/ Pazar Vaazlarι / Selamet ve birlik

Selamet ve birlik

Selamet ve birlik

(12.12.2021)

İlahi Litürji’nin “Selâmetle ilgili niyazlar” dizisinin ikinci dilek duasından sonra, üçüncü dilek de, büyük bir konu olan barış meselesine atıfta bulunur.

Bu dilekle Kilise, sevgi dolu bir anne olarak, başkaları için sevgi ve ilgiyle dua etmemizi teşvik eder. Diğer müminler, ne kadar uzakta olurlarsa olsunlar, hangi milletten olurlarsa olsunlar bizim kardeşlerimizdir. Biz birlikte Mesih’in ailesini oluştururuz. Bu nedenle, sevgiyle hemcinslerimizi kucaklıyoruz ve Rab’den onların çok büyük bir armağan olan selamete nail erişmelerini diliyoruz.

Ayrıca, bu dilekle Rab’den O’nun barışının meyvelerini, “istikrarı”, yani yerel Kiliselerin istikrarını ve herkesin O’nun hakikatinde birleşmesinin sevincini de talep ediyoruz.
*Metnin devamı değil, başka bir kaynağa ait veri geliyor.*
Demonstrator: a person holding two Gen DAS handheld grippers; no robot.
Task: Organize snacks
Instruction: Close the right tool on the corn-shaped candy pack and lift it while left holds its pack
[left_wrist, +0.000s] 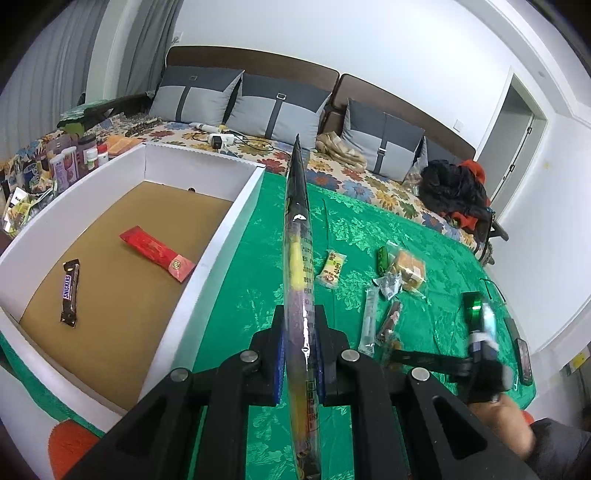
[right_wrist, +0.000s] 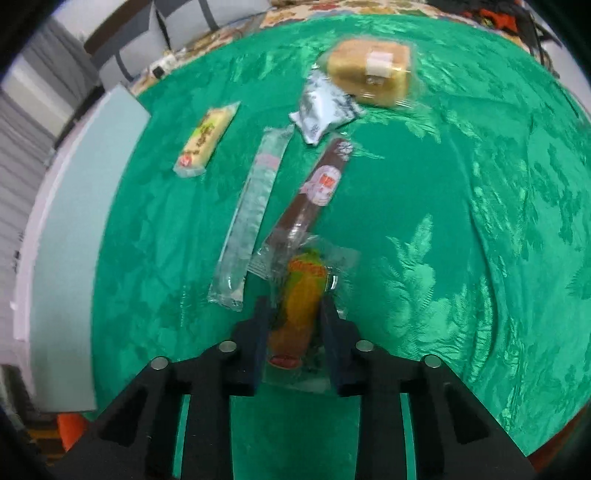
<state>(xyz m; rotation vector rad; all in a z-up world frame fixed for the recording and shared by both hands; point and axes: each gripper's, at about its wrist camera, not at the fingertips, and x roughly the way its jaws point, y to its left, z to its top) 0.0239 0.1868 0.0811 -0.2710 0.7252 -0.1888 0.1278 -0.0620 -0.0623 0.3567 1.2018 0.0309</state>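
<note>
White-walled cardboard box (left_wrist: 221, 229), far left: floor mostly bare; a dark Snickers bar (left_wrist: 70, 291) and a red flat packet (left_wrist: 157, 253) lie well apart. Its right wall stands between the box and the green patterned cloth surface (right_wrist: 461, 221). Surface right of the clear-wrapped snack cluster (right_wrist: 258, 192) bare; the cluster crowds the centre.

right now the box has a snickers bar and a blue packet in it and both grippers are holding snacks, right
Not quite: in the left wrist view the packet beside the Snickers bar in the box is red, not blue. Both grippers do hold snacks.
</note>
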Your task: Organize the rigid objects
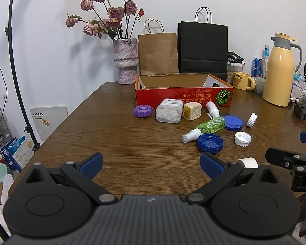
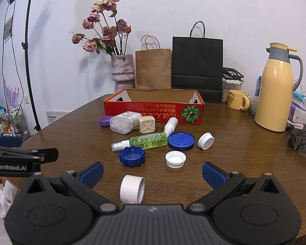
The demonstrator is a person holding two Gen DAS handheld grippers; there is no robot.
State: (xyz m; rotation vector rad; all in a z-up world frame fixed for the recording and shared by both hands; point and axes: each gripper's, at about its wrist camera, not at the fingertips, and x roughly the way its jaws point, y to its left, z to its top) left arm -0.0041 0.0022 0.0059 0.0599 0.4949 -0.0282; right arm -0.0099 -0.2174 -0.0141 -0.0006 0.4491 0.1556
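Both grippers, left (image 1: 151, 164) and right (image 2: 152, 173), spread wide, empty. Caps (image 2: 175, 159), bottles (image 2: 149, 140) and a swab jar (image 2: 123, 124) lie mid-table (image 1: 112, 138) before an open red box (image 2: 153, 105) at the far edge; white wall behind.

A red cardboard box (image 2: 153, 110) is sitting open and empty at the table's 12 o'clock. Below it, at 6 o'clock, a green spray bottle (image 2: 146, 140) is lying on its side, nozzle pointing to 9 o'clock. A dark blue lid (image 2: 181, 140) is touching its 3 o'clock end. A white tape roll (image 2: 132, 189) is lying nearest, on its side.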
Dünyada devletler arasında barışçıl ilişkiler olduğunda yerel kiliseler de sakin sularda yürürler. Tanrı’nın esenliği içinde, Kilise’nin teknesi semavi Krallığın sakin limanına doğru ilerliyor. Bu yüzden İlahi Litürjide Mesih’e şöyle yalvarırız: Ayrıca, ya Rab, cihânın bir ucundan diğerine uzanan ve Mesihin’in değerli kanı pahasına sâhip olduğun kutsal, katolik ve resûlî Kilise’yi hatırlaman, onda selâmeti tesis etmen ve bu kutsal evi dünyanın sonuna kadar sağlamlaştırman için sana yalvarıyoruz… Kiliselerin ayrılıklarını durdur, milletlerin kargaşasını yatıştır. Kutsal Ruhun’un gücüyle yanlış öğretilerin isyanlarını tez bastır. Bizi nur oğulları ve gündüz oğulları olarak tevcih ederek hepimizi krallığına kabul eyle. Ya Rab, Allah’ımız, kendi selâmetini ve kendi sevgini bize bağışla, çünkü her şeyi bize sen verdin. (Aziz Vasilios’un İlahi Litürji metni)
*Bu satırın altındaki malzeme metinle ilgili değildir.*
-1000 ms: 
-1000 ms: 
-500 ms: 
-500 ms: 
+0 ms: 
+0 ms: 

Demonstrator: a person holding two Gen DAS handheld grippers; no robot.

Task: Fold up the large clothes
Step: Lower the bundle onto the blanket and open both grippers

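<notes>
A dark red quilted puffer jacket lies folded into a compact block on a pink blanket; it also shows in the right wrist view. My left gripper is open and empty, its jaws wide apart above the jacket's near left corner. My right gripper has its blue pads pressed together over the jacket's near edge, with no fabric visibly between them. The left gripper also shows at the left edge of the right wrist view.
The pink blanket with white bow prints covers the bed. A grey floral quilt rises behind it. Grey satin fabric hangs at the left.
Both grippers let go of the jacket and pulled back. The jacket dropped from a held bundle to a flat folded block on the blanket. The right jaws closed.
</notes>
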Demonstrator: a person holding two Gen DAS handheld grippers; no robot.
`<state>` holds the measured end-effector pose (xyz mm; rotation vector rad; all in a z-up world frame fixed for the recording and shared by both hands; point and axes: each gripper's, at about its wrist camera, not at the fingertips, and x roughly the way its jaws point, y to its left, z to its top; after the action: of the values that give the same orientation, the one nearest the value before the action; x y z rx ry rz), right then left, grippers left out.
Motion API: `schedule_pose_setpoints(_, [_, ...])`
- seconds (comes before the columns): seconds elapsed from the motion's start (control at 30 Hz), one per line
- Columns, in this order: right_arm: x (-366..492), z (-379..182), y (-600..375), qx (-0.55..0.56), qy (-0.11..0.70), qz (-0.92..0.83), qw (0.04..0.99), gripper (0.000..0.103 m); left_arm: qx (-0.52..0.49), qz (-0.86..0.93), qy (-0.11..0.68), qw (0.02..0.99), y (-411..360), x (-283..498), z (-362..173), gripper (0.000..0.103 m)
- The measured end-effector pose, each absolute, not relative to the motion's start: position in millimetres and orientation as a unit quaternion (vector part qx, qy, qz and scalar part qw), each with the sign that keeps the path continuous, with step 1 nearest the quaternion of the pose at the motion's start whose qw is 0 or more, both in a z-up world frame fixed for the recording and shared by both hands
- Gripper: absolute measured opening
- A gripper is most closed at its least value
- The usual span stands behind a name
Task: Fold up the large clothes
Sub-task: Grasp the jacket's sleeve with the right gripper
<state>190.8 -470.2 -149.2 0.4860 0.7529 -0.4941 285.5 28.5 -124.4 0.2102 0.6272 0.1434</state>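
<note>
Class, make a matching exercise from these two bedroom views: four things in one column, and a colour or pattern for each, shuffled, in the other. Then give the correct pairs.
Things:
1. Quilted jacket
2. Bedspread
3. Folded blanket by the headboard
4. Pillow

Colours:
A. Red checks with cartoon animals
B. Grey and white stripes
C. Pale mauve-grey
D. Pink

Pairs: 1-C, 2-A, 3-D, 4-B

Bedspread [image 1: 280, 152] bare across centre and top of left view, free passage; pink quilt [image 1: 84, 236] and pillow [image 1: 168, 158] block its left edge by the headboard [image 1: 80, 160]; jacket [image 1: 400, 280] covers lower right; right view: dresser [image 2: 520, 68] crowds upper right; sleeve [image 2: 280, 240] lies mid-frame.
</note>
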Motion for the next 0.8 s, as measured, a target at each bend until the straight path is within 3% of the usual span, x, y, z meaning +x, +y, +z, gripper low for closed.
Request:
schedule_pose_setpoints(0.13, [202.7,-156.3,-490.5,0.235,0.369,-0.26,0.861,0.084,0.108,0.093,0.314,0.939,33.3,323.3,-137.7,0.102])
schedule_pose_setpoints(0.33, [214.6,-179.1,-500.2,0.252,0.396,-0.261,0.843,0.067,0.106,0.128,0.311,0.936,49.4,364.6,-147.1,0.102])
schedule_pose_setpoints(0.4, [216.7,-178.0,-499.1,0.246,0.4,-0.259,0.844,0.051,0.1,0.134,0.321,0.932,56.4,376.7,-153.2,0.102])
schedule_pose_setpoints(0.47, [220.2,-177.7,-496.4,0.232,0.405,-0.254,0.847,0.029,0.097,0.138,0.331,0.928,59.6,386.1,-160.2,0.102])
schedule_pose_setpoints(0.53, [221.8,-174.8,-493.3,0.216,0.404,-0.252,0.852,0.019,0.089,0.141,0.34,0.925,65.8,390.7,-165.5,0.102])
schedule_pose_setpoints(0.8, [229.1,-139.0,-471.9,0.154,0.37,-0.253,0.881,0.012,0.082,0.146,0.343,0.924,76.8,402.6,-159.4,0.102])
Elbette, Mesih’in Kilisesi, birdir. Fakat yerel olarak tüm Kıtalara yayılmıştır. En iyi şekilde idare edilmesi için, Elçilerin zamanlarından beri, bir ruhani lider yani bir Episkopos altında, Yerel Kilise Eyaletlerinde teşekküllüdür. Ekümenik Konsillerin kararları, bir Episkoposluk, Başepiskoposluk, Metropolitlik veya Patrikhanenin nasıl işleyeceğini özel Kurallarla düzenler.

Her Kilise Eyaleti, Episkoposun ikamet ettiği Şehrin veya daha geniş Eyaletin veya Ülkenin unvanını taşır. Bundan dolayı, örn. Kutsal İzmir Episkoposluğu (şehrin adından), Pisidia Episkoposluğu (İl adından), Kutsal Avustralya Başepiskoposluğu (ülkenin adından) olarak adlandırılır. Benzer bir şey, Tanrı’nın Korint’teki topluluğu (1 Kor. 1: 2) veya Galatya Kilisesi’nden (1 Kor. 16: 1) söz edilen Yeni Ahit’te de karşımıza çıkar.

Bunlardan, Evrenin uçlarında bulunan ve Ortodoks doktrinlerine, ahlaki öğretilere, Ekümenik Konsillerin Kararlarına, Kutsal Geleneğe bağlı olan, ve Episkoposları, Elçisel ardıllığı (halefiyeti) sürdürmekte ve Ortodoks Kilisesi’nin tüm Bedeni ile birlik içinde olan bireysel Ortodoks Hıristiyan Toplulukları da “kilise” olarak adlandırılır. Kilisenin Kurucusu Mesih’in, tüm yerel ortodoks kiliselerini inançta sağlam ve aziz pederlerinden emanet aldıklarına sabit tutmasını diliyoruz.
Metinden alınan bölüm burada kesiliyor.